Who do I contact at Blue Engine?

All questions, comments, and inquiries can be directed to info@blueenginerecords.org.

What does it mean for Jazz at Lincoln Center to have a label?

Blue Engine is not a separate entity but rather a project of Jazz at Lincoln Center and an extension of our work to entertain, enrich and expand a global community for jazz. The label is an opportunity for Jazz at Lincoln Center to unlock its archive of 28 years of concert recordings, further exposing audiences to incredible music and our core idea that “all jazz is modern.”

Will all concerts be available for purchase?

While Jazz at Lincoln Center does record almost all of its concerts in Rose Theater and the Appel Room, concert recordings will not be immediately available.
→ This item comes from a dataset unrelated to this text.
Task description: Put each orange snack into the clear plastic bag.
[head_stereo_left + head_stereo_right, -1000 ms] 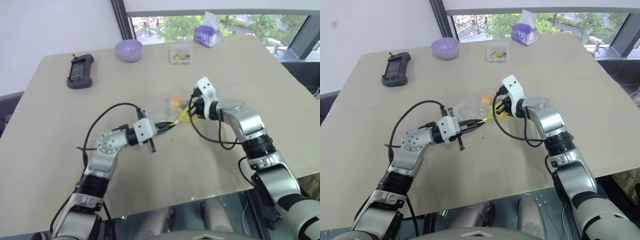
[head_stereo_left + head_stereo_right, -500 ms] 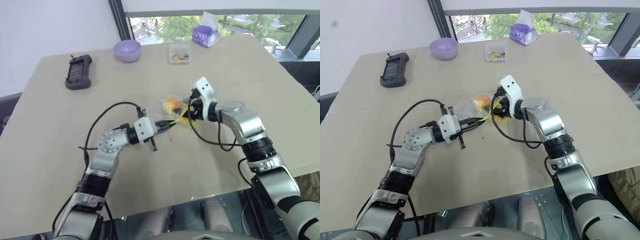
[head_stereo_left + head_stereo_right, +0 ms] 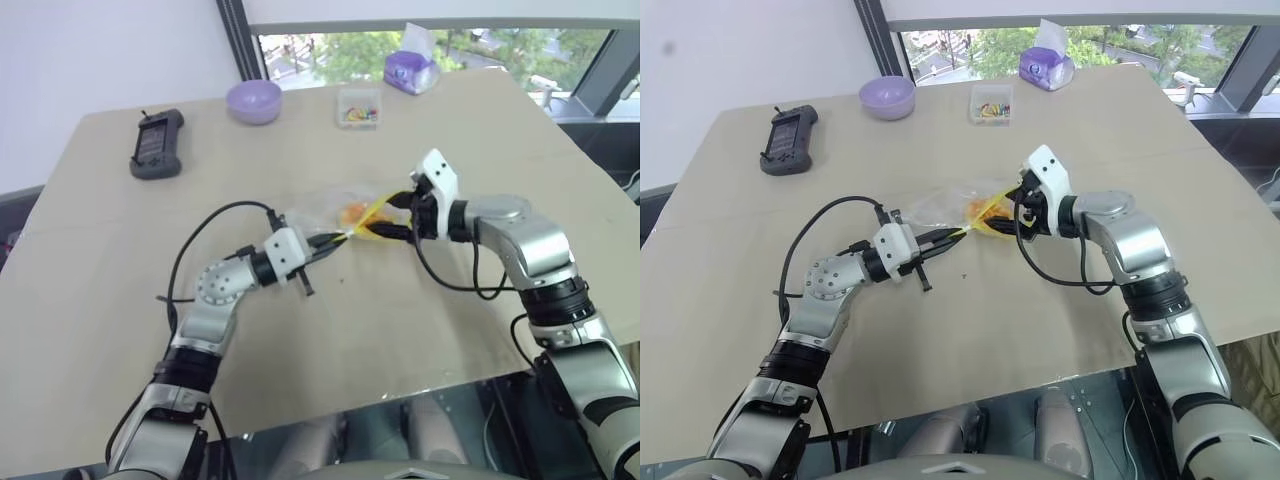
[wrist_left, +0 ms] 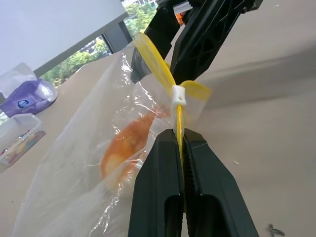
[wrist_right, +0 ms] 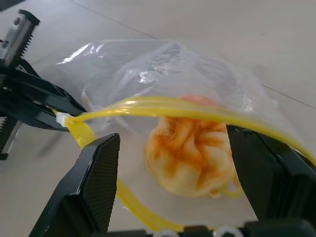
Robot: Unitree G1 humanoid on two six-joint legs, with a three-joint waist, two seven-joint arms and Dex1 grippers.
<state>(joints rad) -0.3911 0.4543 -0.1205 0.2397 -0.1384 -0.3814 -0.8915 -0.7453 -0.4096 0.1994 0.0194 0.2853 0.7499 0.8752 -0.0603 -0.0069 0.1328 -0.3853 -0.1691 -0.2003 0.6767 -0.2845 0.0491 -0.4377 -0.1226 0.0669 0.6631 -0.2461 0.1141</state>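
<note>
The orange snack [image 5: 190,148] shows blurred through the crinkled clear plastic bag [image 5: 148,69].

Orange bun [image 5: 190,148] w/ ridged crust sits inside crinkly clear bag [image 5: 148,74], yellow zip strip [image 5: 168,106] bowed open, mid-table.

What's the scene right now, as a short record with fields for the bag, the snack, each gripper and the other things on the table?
bag: clear plastic bag on the table, held at its yellow strip
snack: orange snack inside the bag
left gripper: left gripper shut on the yellow strip
right gripper: right gripper open, at the bag's mouth
far edge: purple bowl, small clear box, tissue pack, black handheld device
</note>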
Over time, we do hope to increase the number of annual Blue Engine Records releases.

How many releases will Blue Engine make available each year?
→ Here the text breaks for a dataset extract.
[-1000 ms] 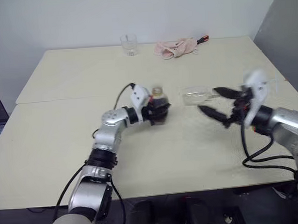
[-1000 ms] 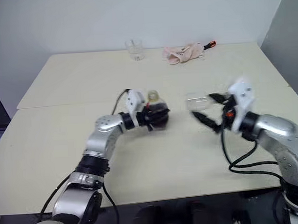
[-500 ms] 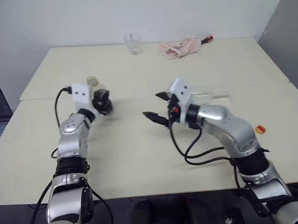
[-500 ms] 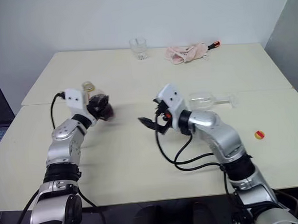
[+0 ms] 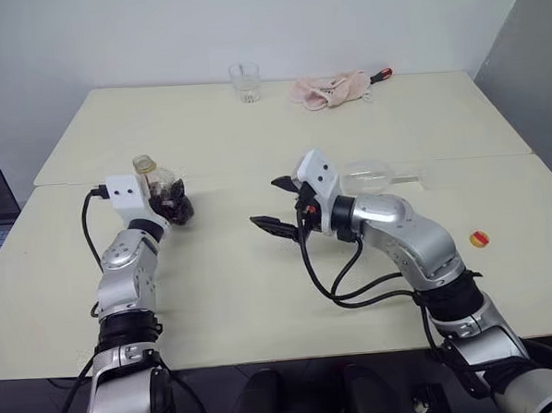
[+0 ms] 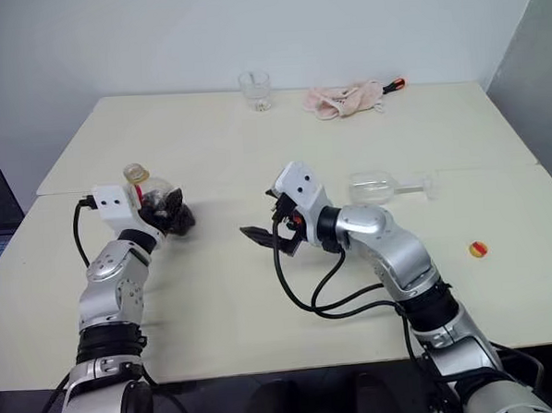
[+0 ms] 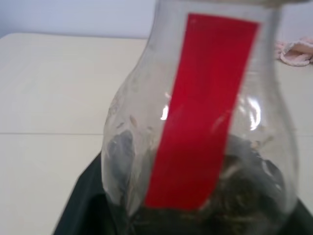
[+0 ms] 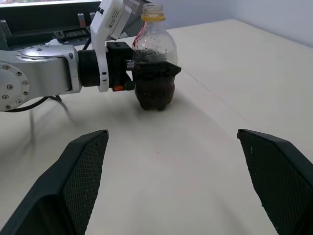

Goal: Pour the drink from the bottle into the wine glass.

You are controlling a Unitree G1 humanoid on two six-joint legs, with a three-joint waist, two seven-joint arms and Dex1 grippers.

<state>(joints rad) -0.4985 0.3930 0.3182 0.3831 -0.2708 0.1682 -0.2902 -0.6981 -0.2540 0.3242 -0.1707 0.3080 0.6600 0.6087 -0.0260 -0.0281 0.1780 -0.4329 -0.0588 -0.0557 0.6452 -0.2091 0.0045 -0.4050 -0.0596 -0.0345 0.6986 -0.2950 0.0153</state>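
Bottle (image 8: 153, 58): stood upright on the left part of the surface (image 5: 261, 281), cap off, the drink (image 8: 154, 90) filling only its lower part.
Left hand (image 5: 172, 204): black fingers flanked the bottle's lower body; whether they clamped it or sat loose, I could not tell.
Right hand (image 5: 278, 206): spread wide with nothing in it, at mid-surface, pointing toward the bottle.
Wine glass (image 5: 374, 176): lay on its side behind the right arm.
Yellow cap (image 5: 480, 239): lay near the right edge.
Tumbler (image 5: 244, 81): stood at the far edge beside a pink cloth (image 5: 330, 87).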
Blue Engine will release at least six albums each year, including recordings from Jazz at Lincoln Center’s R. Theodore Ammon Archives and Music Library.  Live in Cuba from the Jazz at Lincoln Center Orchestra with Wynton Marsalis will be released on 8/21/15 with preorders beginning on iTunes on 6/30/15.

Where will the albums be available?

Blue Engine releases will be available at "Dizzy’s Club Coca Cola" and in Frederick P. Rose Hall during Jazz at Lincoln Center concerts; on all digital stores including iTunes, Amazon and Google Play; on streaming services such as Spotify; and in retail stores nationwide.

Will you be signing artists?

Initially, Blue Engine does not expect to sign any artists, but we welcome submissions and interest. Please note that we may not be able to respond to your submission.

Why the name “Blue Engine Records?"

Jazz at Lincoln Center’s new record label has been a long time coming, and it’s been a labor of love for a small group of Jazz at Lincoln Center employees. The struggles associated with that long gestation period have led the people persistently pushing the project forward to call it “the little label that could,” hence the “engine” reference. Add in Wynton Marsalis' long-standing love of trains (he grew up near a train station and appreciates the role that railroads have played in transporting musicians around the country in order to cross-pollinate the music) and the role that the blues has played in jazz’s evolution, and you’ve got Blue Engine records.